Reproduce the entire listing below verbatim.

*** DATA SUPPLIED

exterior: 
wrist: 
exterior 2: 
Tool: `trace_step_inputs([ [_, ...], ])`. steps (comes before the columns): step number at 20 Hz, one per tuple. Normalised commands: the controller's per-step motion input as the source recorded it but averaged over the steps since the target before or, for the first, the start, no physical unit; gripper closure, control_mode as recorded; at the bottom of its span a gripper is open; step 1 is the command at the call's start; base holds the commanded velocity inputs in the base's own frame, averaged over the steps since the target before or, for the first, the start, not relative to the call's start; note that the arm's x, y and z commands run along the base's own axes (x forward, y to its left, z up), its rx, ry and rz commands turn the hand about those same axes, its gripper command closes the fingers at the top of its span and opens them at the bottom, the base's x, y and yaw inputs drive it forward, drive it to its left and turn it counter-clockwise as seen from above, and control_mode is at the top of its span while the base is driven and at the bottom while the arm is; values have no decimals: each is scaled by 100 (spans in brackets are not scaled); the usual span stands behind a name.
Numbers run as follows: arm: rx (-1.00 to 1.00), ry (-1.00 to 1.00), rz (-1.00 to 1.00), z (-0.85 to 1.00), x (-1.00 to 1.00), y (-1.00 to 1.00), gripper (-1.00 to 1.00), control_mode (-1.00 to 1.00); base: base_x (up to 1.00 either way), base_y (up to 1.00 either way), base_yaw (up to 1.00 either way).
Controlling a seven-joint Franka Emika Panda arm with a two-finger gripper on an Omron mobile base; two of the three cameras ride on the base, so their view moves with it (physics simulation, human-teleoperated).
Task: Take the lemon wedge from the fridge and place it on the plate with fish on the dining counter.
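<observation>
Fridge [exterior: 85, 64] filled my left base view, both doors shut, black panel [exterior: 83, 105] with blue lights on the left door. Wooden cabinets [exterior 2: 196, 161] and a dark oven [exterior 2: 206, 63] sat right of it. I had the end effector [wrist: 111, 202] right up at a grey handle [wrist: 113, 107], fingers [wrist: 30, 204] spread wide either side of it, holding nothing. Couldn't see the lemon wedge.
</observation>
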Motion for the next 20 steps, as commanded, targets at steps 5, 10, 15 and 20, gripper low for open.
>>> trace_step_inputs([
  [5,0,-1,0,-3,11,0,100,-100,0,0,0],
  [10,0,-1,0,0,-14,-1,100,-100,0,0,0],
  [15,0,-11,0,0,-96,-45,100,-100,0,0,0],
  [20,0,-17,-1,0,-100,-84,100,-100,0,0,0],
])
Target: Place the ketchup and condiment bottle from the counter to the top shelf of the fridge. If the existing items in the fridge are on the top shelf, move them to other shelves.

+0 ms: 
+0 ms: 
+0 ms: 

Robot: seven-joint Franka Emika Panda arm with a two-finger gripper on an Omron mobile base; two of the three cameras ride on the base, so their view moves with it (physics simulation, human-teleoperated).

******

_REPLY TO THE TASK_
exterior: 
wrist: 
exterior 2: 
Tool: `trace_step_inputs([ [_, ...], ])`. steps (comes before the columns): step number at 20 Hz, one per tuple. Normalised commands: the controller's per-step motion input as the source recorded it but averaged over the steps since the target before or, for the first, the start, no physical unit; gripper closure, control_mode as recorded; at the bottom of its span a gripper is open; step 1 is the command at the call's start; base holds the commanded velocity inputs in the base's own frame, averaged over the steps since the target before or, for the first, the start, not relative to the call's start; note that the arm's x, y and z commands run along the base's own axes (x forward, y to its left, z up), its rx, ry and rz commands turn the hand about those same axes, its gripper command closes the fingers at the top of its span and opens them at the bottom, the base's x, y and yaw inputs drive it forward, drive it to its left and turn it counter-clockwise as seen from above, and control_mode is at the top of its span while the base is driven and at the bottom while the arm is; values have no decimals: each is scaled by 100 (spans in brackets are not scaled); the usual span stands behind a name.
Numbers run as follows: arm: rx (-1.00 to 1.00), ry (-1.00 to 1.00), rz (-1.00 to 1.00), z (-0.85 to 1.00), x (-1.00 to 1.00), y (-1.00 to 1.00), gripper (-1.00 to 1.00), control_mode (-1.00 to 1.00); base: base_x (up to 1.00 either way), base_y (up to 1.00 either way), base_yaw (up to 1.00 either way).
Controlling a seven-joint Franka Emika Panda arm with a two-finger gripper on an Omron mobile base; two of the three cameras ride on the base, so their view moves with it (physics simulation, human-teleoperated).
Task: Take the lemon wedge from the fridge and place it on the plate with fish on the dining counter.
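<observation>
Fridge [exterior: 85, 64] filled my left base view, both doors shut, black panel [exterior: 83, 105] with blue lights on the left door. Wooden cabinets [exterior 2: 196, 161] and a dark oven [exterior 2: 206, 63] sat right of it. I had the end effector [wrist: 111, 202] right up at a grey handle [wrist: 113, 107], fingers [wrist: 30, 204] spread wide either side of it, holding nothing. Couldn't see the lemon wedge.
</observation>
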Motion for the next 20 steps, as commanded, targets at steps 5, 10, 15 and 20, gripper low for open.
>>> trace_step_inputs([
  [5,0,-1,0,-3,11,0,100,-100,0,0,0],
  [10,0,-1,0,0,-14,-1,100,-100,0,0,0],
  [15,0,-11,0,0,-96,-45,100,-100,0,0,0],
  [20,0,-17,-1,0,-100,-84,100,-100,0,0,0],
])
Target: Place the ketchup and condiment bottle from the counter to the top shelf of the fridge. If the existing items in the fridge are on the top shelf, move them to other shelves.

+0 ms: 
+0 ms: 
+0 ms: 

Robot: seven-joint Franka Emika Panda arm with a two-finger gripper on an Omron mobile base; two of the three cameras ride on the base, so their view moves with it (physics simulation, human-teleoperated).

The output is now complete.